◆ Work request ◆
Copy exactly every line below, from the first through the one that contains "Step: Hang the", and skip all pictures.

◆ Provided data ◆

= = =

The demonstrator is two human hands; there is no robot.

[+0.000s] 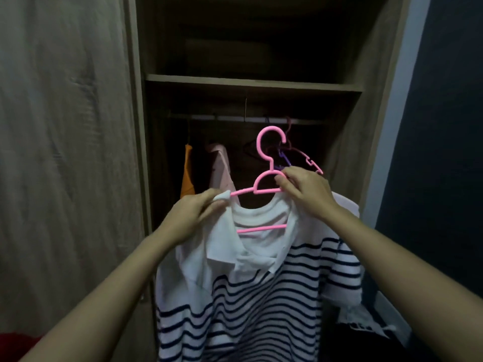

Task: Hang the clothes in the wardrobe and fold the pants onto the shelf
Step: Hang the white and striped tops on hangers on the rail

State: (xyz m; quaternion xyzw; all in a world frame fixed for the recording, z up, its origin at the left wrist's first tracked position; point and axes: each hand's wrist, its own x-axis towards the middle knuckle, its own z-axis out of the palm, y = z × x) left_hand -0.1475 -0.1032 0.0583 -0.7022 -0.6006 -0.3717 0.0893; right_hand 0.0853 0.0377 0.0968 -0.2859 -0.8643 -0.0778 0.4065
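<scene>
Striped shirt (261, 296) being fitted on the pink hanger (266, 152) before the wardrobe (139, 131): left hand (194, 214) pinches its shoulder cloth, right hand (304, 190) grips the hanger's right arm; next, likely, hooking onto the far rail (230, 118).

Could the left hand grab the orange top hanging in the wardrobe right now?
Probably, once it lets go. Nothing blocks the way to the orange top, hanging just beyond the left hand. But that hand is pinching the white-and-navy striped shirt on the pink plastic hanger.
</scene>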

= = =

◆ Exercise answer ◆
The demonstrator is two human hands; there is no robot.

[+0.000s] 

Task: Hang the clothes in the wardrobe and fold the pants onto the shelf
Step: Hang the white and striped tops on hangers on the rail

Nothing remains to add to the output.